Comparent erwiderte darauf: Er habe die hierselbst bey der Wittwe Beek dienende Magd geschwängert und müßte dieselbe heirathen. Sein jetziger Meister, Glaser Wehrhagen, wolle ihn auch nach seiner Heirath noch in Arbeit behalten. Da es ihm nicht gestattet werden solle, sich hier zu besetzen, so wünsche er nur die Erlaubniß zu haben, seine Heirath hier abzuschlieBen. Er wolle sich bemühen, andererwärts als Glaser oder Mahler sich besetzen zu dürfen und bis dahin nicht anders als Geselle hier arbeiten.

Magistratswegen ertheilte man ihm darauf den Trauschein unter folgenden Bedingungen:

  1. daß er als Glasergesell bey einem der hiesigen Meister solange er sich hier aufhalte arbeiten, und
  2. daß er sobald er als Glasergeselle bey einem der hiesigen Meister keine Arbeit finden kann, sofort mit Frau und Kind aus hiesiger Stadt sich wegbegeben, auch
  3. je eher je lieber anderwärts, wo er sich zu nähren Im Stande seyn werde, sein Unterkommen führen solle und wolle.

Welche Bedingungen Comparent nach deren Verlesung sich völlig gefallen ließ und zu erfüllen versprach.

Actum ut supra in fidem
Küster


Dieser, in wunderschöner Handschrift geschriebene Schriftsatz kostete 10 gute Groschen Schreibgebühr und war gerichtet an "Glaßer Röhlsberger & Consorten". So kam es, dass Johann Martin Knief damals noch nicht in Winsen sesshaft werden konnte.
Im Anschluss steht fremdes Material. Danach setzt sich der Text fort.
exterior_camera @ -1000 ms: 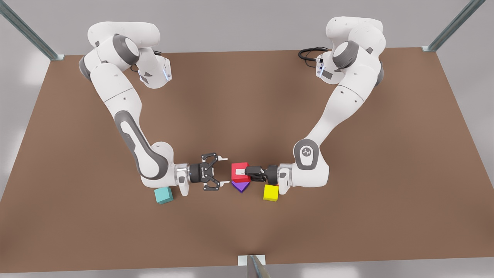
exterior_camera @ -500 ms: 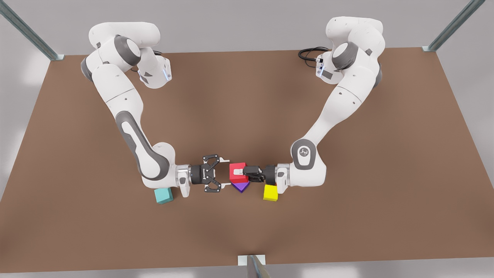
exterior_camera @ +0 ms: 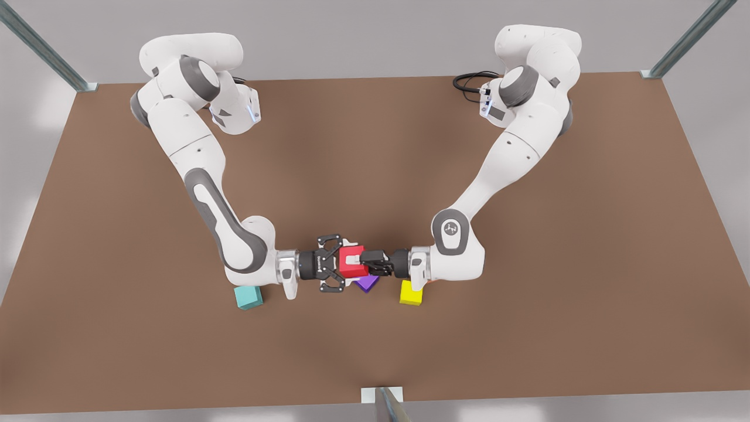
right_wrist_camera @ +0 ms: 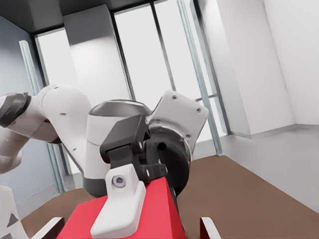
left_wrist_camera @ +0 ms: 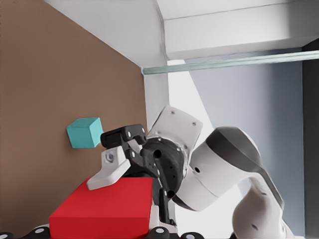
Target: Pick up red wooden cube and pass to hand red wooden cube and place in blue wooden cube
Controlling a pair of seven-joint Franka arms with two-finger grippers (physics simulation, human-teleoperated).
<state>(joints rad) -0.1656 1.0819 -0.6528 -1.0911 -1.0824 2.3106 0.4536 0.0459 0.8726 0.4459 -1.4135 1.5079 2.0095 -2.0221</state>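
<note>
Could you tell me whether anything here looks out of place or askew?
Only the purple cube, turned corner-on beside the squarer yellow cube. The left gripper holds the red wooden cube level, inside the open right gripper.

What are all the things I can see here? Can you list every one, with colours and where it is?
red wooden cube: one, bright red, held in the air between the two grippers, above the purple cube
purple cube: one, purple, on the table under the red cube
blue wooden cube: one, teal, on the table towards the front view's left
yellow cube: one, yellow, on the table right of the purple one
table: one, brown
cable: one, black, at the far edge
left gripper: black, shut on the red cube, coming from the front view's right
right gripper: black, open, fingers either side of the red cube
</note>
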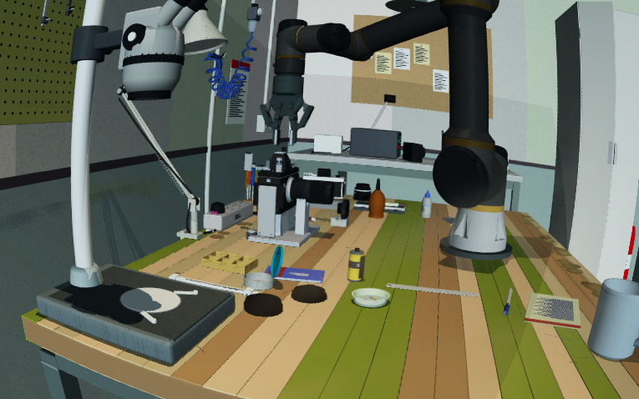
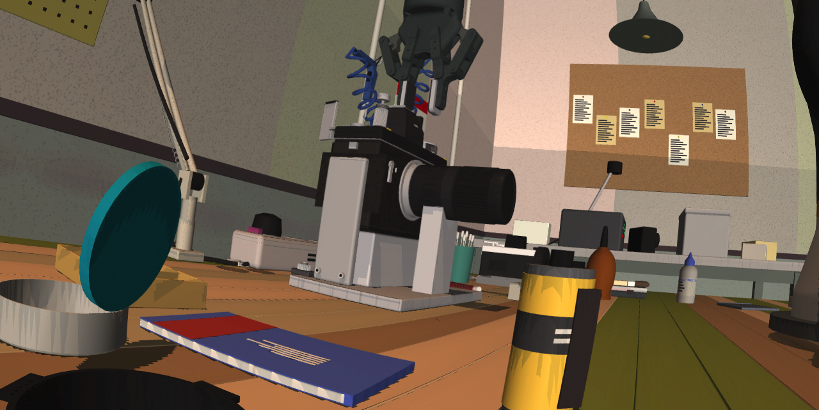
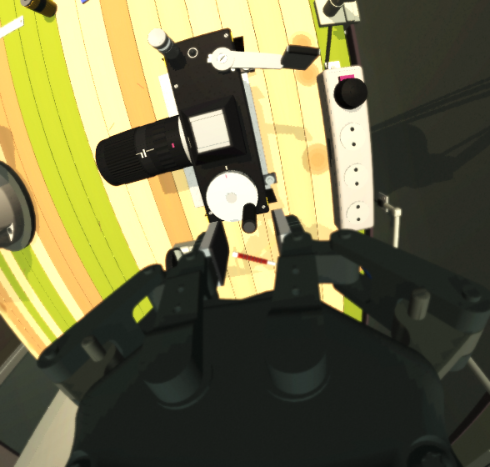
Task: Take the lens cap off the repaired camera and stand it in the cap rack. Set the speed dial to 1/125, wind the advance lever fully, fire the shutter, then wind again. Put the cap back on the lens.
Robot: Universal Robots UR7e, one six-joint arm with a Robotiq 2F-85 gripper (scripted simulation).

Sein Sohn Wilhelm, der in Winsen geboren wurde, erlernte von 1834 bis 1839, also fünf Jahre lang, in Hamburg das Malerhandwerk und zog dann nach Hannover. Erst dessen Sohn, der Enkel des so schnöde abgewiesenen Johann Martin Krief, taucht im Jahre 1884 wieder in Winsen auf. Er heißt auch Wilhelm, wie sein Vater, und bringt es im Jahre 1899 sogar zum Obermeister der Malerinnung. Auch dessen Sohn Ernst wird später Obermeister. Seine Amtszeit fällt in die Zeit des Ersten Weltkrieges.

Wilhelm und Ernst-Martin KniefHeute leben in unserer Stadt zwei Malermeister gleichen Namens:
Wilhelm Knief jr. (heute der Senior) und dessen Sohn Ernst-Martin Knief.